◆ **About this task**:
Every line below that holds the string "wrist" should be copied.

◆ **Stored data**:

== Segment start ==

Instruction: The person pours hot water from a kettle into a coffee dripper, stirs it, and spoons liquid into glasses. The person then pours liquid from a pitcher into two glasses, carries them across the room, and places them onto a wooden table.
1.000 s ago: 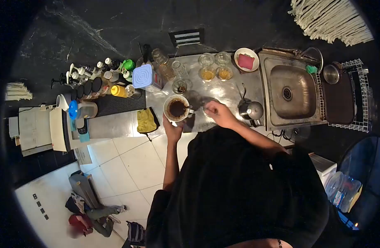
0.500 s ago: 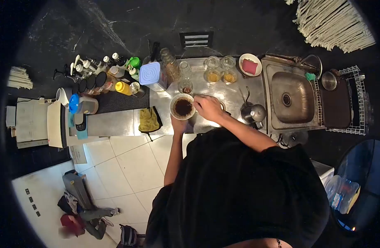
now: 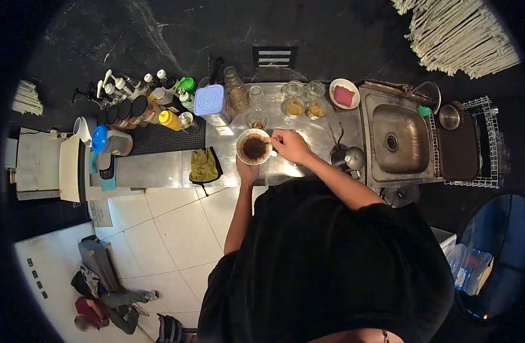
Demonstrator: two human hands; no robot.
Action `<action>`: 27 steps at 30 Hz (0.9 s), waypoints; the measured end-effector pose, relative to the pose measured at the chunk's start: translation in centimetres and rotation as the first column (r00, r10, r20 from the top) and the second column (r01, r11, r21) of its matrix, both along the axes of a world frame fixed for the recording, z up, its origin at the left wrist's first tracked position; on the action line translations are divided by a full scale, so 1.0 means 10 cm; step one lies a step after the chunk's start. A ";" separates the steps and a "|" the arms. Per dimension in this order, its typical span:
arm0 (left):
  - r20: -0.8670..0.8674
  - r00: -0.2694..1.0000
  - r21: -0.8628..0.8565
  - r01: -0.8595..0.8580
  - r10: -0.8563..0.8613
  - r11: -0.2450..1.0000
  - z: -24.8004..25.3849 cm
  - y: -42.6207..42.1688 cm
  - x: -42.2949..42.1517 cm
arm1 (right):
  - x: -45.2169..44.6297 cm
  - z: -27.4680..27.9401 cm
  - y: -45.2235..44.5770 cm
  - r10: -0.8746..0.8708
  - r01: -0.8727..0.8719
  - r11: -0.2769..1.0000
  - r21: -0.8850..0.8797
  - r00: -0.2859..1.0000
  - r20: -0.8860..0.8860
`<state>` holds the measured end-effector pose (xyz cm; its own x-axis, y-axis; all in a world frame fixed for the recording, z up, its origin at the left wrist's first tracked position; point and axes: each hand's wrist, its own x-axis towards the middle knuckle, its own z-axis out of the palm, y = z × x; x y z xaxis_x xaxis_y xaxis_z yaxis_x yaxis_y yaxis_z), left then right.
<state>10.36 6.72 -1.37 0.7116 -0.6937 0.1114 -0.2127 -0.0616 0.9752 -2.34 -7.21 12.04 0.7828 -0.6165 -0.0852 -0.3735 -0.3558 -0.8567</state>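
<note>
A white cone-like cup with dark brown coffee inside is held over the front part of the steel counter. My left hand is wrapped round its near side from below. At the cup's right rim, my right hand is closed in a pinch; what it pinches, if anything, is too small to make out. Just behind the cup stands a small glass with something dark in it. Right of my right hand is a steel gooseneck kettle.
Glasses, two with amber contents, stand at the back. A bowl with a pink cloth sits beside the sink. Left are a blue-lidded tub, a yellow-green cloth and several bottles. Another person sits at lower left.
My right hand has moved left from the counter to the cup's right rim, its fingers now closed. The cup and my left hand have shifted slightly right in view.
</note>
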 end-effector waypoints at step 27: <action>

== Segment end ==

◆ **Answer to this task**:
Action `<action>`: 27 steps at 30 Hz (0.9 s), waypoints; the measured end-effector pose, relative to the pose measured at the chunk's start: translation in centimetres and rotation as the first column (r00, r10, r20 from the top) and the second column (r01, r11, r21) of its matrix, both along the axes of a world frame fixed for the recording, z up, its origin at the left wrist's first tracked position; on the action line translations are divided by a full scale, so 1.0 means 10 cm; step one lies a step after the chunk's start. A ";" separates the steps and a "|" the arms. Per dimension in this order, its typical span:
`<state>` holds the measured end-effector pose (xyz cm; its own x-axis, y-axis; all in a world frame fixed for the recording, z up, its origin at the left wrist's first tracked position; point and axes: each hand's wrist, its own x-axis towards the middle knuckle, its own z-axis out of the palm, y = z × x; x y z xaxis_x xaxis_y xaxis_z yaxis_x yaxis_y yaxis_z), left then right.

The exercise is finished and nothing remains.